▶ Task instructions: Would you transcribe exactly the lines from the beginning of the records below through the line with "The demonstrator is", both included, omitting the pictures?

═════ Task material

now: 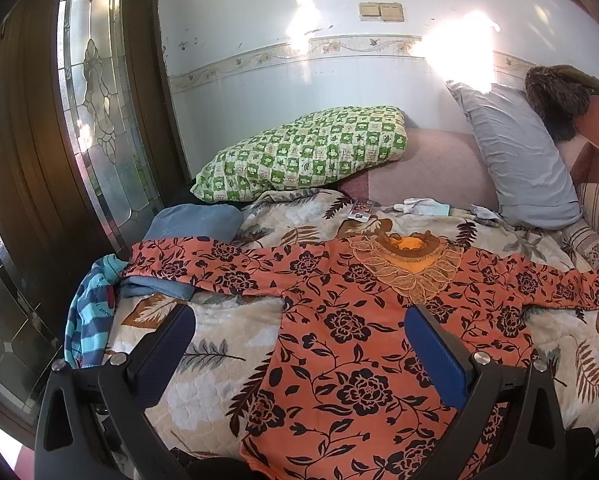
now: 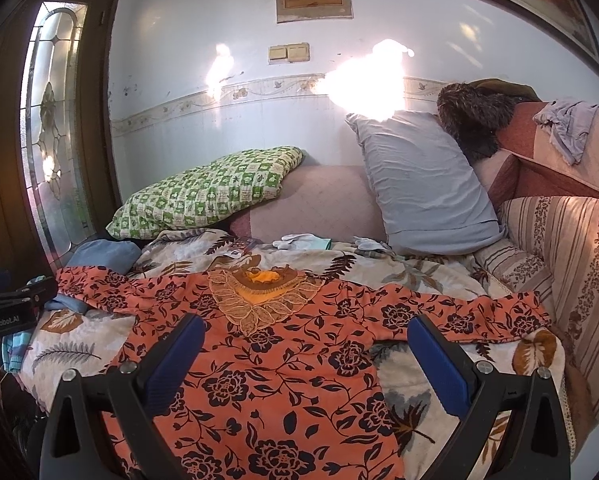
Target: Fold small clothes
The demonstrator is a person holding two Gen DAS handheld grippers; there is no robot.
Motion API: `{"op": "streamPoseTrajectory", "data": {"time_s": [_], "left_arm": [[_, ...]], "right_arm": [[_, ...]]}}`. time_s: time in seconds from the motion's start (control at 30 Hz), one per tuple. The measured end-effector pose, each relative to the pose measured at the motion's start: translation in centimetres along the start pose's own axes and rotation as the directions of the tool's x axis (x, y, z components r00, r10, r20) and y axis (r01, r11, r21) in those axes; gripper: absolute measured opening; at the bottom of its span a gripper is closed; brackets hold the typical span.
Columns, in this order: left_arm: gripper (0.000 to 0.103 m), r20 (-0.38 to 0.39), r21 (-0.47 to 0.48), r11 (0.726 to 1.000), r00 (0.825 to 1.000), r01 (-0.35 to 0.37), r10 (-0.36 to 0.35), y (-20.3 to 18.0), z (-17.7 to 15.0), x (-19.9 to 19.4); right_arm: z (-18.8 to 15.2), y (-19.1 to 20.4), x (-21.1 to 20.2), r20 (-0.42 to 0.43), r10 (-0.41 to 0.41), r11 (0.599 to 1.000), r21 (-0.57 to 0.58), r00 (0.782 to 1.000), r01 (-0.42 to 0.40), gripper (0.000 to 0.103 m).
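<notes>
Jaws spread wide on both grippers over the orange floral top (image 1: 339, 340); the left gripper (image 2: 3, 312) reads "GenRobot.AI".

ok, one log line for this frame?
stage: pre-fold | orange floral top: flat on quilt, sleeves out | left gripper: open | right gripper: open

One orange floral top (image 1: 363, 340) lies on the bed. Two pillows sit at the far side: one green checked pillow (image 1: 303, 152) on the left, one grey pillow (image 1: 515, 152) on the right. One blue folded cloth (image 1: 191, 220) and one striped garment (image 1: 89, 312) lie at the left. Two wall switches (image 1: 381, 11) are mounted on the far wall.
</notes>
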State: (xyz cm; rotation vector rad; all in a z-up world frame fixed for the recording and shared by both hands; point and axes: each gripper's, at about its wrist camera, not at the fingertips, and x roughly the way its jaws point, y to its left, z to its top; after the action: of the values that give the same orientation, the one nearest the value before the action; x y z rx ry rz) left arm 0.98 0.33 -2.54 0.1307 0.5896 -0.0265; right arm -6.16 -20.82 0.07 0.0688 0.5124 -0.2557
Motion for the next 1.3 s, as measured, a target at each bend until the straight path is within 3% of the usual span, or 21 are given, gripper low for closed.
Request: {"op": "streamPoseTrajectory", "data": {"time_s": [1.3], "left_arm": [[0.103,-0.019,-0.006,1.000,1.000,-0.008,0.008,0.53,-0.51,0.52]], "right_arm": [[-0.43,0.58,0.68,-0.030,0.009,1.000,0.004,1.000,-0.009,0.103]]}}
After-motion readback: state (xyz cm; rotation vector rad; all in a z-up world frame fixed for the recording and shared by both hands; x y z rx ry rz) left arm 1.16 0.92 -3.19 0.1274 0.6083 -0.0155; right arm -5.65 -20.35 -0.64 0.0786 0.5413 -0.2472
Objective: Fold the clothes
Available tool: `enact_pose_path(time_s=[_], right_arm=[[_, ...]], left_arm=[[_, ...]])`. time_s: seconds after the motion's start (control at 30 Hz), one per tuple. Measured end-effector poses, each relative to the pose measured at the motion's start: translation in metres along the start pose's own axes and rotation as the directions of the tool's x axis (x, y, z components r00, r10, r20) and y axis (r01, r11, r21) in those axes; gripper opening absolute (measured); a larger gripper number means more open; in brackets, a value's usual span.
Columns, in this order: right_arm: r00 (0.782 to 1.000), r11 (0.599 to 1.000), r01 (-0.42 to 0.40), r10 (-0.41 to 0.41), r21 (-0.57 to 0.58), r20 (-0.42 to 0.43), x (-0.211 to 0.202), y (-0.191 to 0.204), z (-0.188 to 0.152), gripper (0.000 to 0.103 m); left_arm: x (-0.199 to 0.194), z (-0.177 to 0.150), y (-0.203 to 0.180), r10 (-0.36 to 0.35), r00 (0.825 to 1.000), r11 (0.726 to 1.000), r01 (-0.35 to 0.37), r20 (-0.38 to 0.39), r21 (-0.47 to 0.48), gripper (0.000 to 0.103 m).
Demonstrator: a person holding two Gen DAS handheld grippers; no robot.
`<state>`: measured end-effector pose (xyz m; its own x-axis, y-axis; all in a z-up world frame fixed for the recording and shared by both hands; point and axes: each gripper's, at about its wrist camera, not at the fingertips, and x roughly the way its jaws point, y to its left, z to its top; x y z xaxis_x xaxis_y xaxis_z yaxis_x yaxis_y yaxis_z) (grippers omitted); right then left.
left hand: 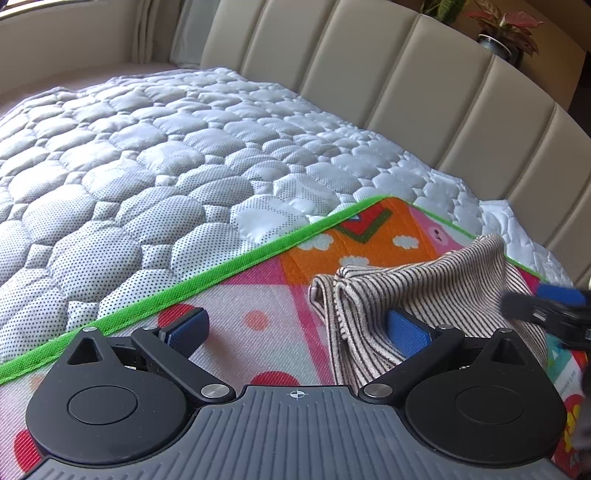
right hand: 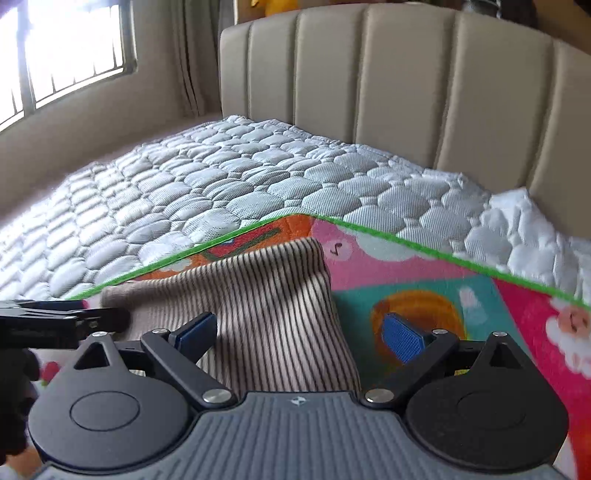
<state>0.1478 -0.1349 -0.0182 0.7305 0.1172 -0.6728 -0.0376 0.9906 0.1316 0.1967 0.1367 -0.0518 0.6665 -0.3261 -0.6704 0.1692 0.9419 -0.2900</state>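
Both tools empty, jaws apart: left tool (left hand: 297,326), right tool (right hand: 301,332). Striped garment (right hand: 266,306) bunched on play mat (right hand: 424,266). We flatten first, pinch far corners, fold w/ edges aligned.

We are in a home bedroom: a bed with a quilted mattress (left hand: 155,155) and a padded headboard (right hand: 424,92), a barred window (right hand: 70,48) with curtains (right hand: 188,55), and a potted plant (left hand: 506,29) behind.
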Motion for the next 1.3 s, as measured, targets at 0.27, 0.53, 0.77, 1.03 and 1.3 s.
enact_pose_path(time_s=[0.27, 0.53, 0.77, 1.03, 1.3], right_arm=[[0.987, 0.959, -0.12, 0.144, 0.256, -0.075, -0.03, -0.019, -0.054, 0.072], [0.989, 0.949, -0.057, 0.097, 0.312, -0.115, 0.009, -0.022, -0.051, 0.083], [0.947, 0.72, -0.213, 0.32, 0.661, -0.043, 0.013, -0.028, -0.071, 0.088], [0.953, 0.758, -0.25, 0.303, 0.603, 0.013, 0.026, -0.021, -0.067, 0.083], [0.919, 0.707, -0.286, 0.394, 0.647, -0.025, 0.033, -0.048, -0.059, 0.069]], left_arm=[[-0.001, -0.001, -0.002, 0.009, 1.0, 1.0, -0.009, -0.002, 0.001, 0.103], [-0.001, -0.002, 0.002, 0.027, 1.0, 1.0, -0.027, 0.009, -0.011, 0.103], [-0.003, 0.0, 0.003, 0.027, 1.0, 0.999, -0.027, 0.009, -0.021, 0.103], [-0.06, 0.038, -0.027, -0.224, 0.966, 0.953, 0.191, 0.125, 0.236, 0.103], [0.043, 0.057, -0.056, -0.285, 0.912, 0.875, 0.373, -0.295, 0.31, 0.103]])
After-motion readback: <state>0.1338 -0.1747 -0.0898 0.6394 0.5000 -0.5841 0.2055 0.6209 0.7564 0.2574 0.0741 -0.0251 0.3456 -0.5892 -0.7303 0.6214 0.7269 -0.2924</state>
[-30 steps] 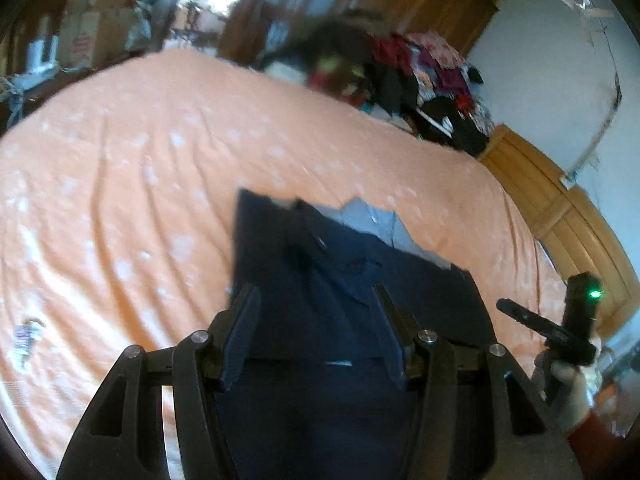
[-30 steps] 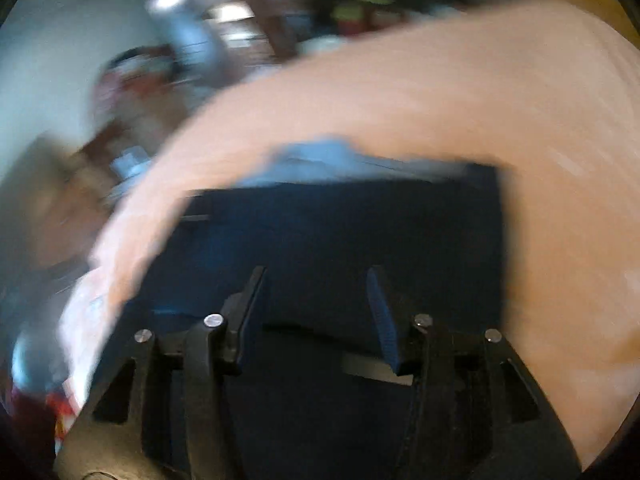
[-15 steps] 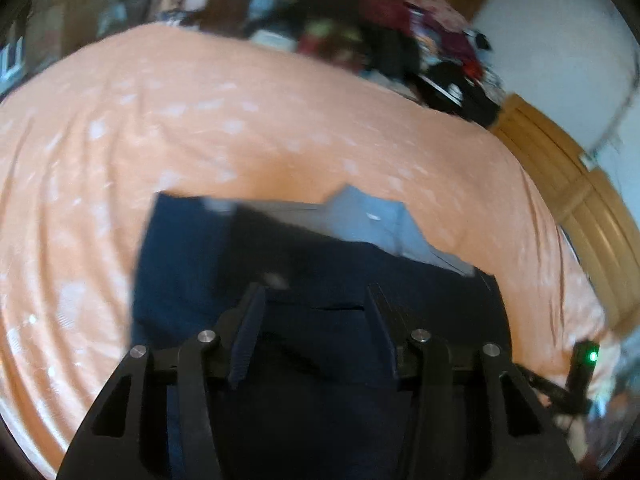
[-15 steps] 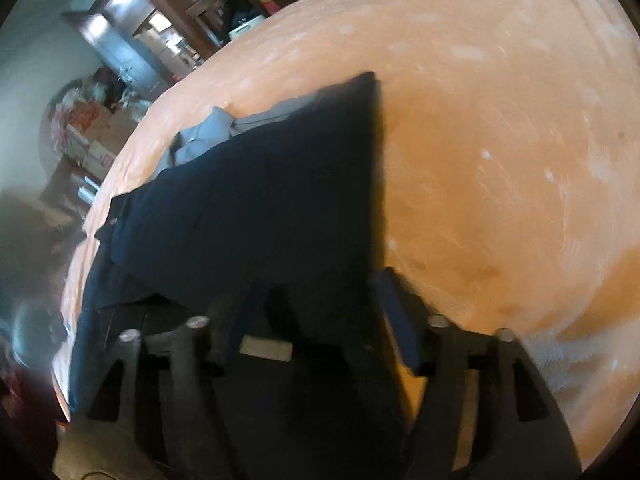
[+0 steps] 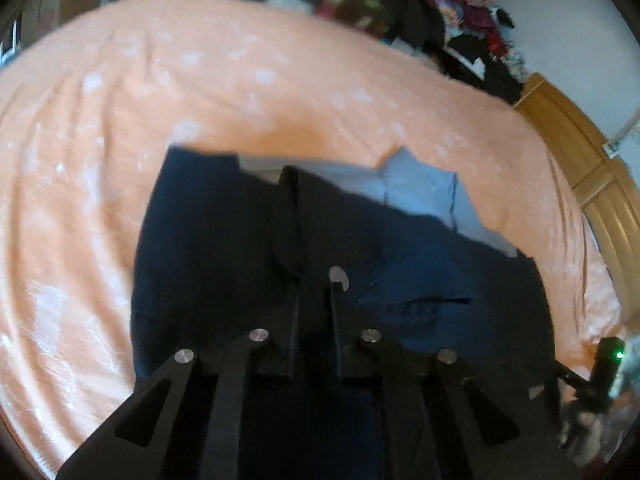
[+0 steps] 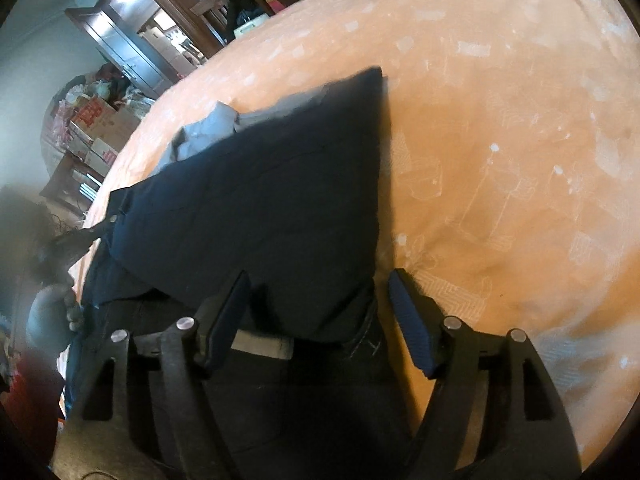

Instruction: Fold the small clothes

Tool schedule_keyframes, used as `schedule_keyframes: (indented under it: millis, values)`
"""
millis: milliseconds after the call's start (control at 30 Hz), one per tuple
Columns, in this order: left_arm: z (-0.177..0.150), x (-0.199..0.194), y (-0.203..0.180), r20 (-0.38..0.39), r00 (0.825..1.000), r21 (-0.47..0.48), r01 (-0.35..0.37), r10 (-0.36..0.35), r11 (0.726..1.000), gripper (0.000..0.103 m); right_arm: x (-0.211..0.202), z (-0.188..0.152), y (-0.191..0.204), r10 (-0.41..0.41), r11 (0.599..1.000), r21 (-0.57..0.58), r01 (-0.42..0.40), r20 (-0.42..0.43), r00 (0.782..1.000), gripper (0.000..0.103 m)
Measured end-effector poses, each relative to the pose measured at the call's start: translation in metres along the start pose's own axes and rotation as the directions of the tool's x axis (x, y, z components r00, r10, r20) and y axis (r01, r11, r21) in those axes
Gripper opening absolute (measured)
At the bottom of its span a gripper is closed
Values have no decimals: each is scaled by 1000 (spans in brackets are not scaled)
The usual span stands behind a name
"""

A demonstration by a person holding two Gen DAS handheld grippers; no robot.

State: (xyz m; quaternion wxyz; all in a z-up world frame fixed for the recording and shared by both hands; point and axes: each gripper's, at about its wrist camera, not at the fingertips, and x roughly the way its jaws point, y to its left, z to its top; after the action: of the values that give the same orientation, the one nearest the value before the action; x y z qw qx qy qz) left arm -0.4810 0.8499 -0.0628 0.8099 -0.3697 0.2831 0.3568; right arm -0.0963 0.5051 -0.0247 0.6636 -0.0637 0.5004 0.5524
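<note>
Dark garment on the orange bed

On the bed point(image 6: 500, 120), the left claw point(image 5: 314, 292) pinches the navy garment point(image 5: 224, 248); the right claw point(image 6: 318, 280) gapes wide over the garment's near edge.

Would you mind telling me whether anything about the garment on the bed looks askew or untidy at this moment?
Yes: the dark navy garment lies only half folded on the orange bedspread, with a pale grey lining sticking out unevenly along its far edge. In the right wrist view one corner juts out.

Soft daylight, motion-blurred (fisheye edges dark, warped).
</note>
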Motion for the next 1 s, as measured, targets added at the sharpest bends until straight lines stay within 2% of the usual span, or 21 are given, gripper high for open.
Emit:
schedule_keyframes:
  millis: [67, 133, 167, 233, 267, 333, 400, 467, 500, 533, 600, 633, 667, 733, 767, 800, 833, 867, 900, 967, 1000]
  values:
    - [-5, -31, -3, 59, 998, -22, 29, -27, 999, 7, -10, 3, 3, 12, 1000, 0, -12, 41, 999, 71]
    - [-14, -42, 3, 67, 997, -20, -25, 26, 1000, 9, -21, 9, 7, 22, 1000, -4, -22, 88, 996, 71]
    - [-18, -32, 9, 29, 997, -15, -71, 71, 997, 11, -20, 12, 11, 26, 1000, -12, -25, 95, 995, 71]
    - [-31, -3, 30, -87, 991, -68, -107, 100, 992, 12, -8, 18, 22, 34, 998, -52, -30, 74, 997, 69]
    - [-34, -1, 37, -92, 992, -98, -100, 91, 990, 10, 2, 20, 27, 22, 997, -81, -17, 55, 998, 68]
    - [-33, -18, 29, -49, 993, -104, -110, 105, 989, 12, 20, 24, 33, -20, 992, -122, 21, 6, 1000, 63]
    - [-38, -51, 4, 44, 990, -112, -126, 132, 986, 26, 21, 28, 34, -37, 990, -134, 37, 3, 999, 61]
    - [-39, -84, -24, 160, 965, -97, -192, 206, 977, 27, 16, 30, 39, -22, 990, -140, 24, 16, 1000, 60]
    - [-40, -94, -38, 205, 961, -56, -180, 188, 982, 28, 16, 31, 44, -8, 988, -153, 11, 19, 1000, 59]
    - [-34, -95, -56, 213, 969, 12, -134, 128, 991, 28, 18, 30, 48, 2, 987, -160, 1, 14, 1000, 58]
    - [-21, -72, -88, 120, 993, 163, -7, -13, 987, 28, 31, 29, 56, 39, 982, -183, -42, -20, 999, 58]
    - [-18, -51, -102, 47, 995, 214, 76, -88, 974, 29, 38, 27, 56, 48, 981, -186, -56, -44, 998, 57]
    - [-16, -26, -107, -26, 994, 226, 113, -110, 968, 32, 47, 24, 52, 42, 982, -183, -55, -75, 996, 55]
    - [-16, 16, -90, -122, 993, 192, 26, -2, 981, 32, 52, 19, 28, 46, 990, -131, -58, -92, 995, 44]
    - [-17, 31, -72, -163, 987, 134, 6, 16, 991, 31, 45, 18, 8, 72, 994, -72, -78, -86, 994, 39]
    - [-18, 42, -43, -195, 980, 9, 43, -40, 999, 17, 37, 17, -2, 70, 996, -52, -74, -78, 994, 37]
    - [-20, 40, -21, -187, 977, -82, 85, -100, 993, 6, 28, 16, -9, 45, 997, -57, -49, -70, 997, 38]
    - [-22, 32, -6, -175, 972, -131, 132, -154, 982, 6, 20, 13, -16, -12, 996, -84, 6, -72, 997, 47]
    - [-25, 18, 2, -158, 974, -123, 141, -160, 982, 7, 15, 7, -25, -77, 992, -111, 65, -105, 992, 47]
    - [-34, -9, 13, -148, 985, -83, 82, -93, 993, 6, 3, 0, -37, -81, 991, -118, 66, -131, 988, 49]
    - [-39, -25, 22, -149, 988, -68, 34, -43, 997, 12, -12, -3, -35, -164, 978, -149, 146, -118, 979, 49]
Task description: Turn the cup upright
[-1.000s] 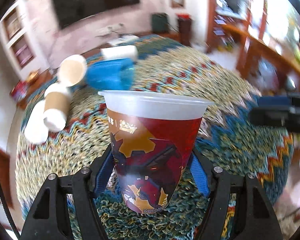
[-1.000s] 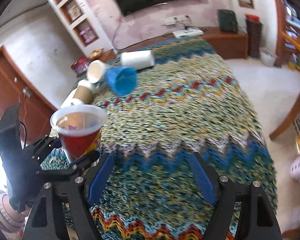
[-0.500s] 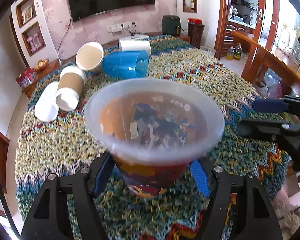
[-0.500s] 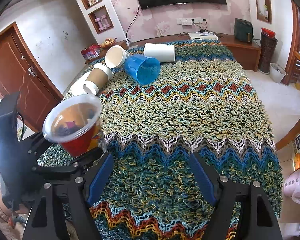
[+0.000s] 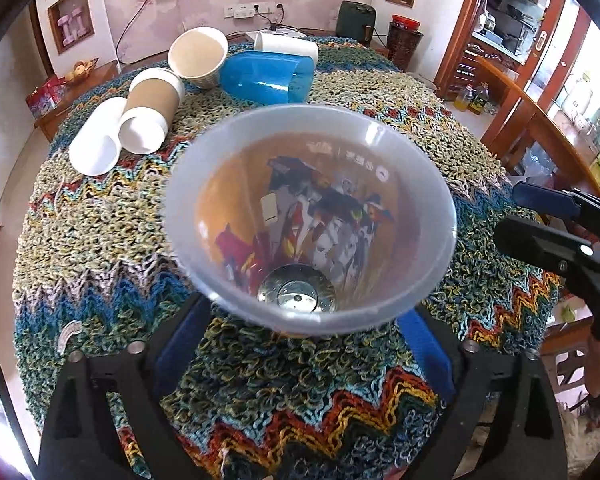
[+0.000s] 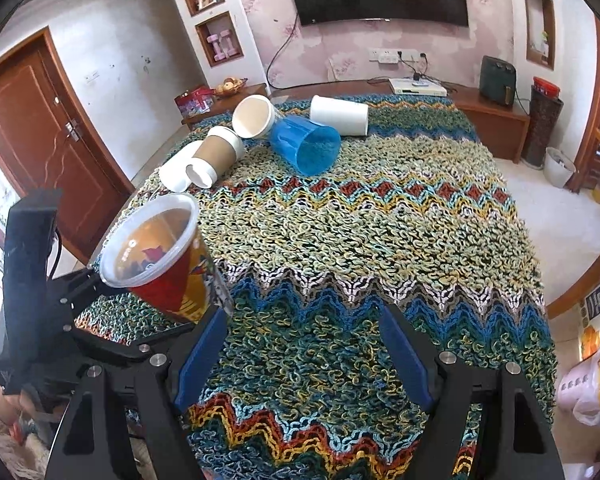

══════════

▶ Written response:
now: 
now: 
Target: Fold small clothes
The demonstrator is a person holding two Gen DAS handheld grippers; there is no robot.

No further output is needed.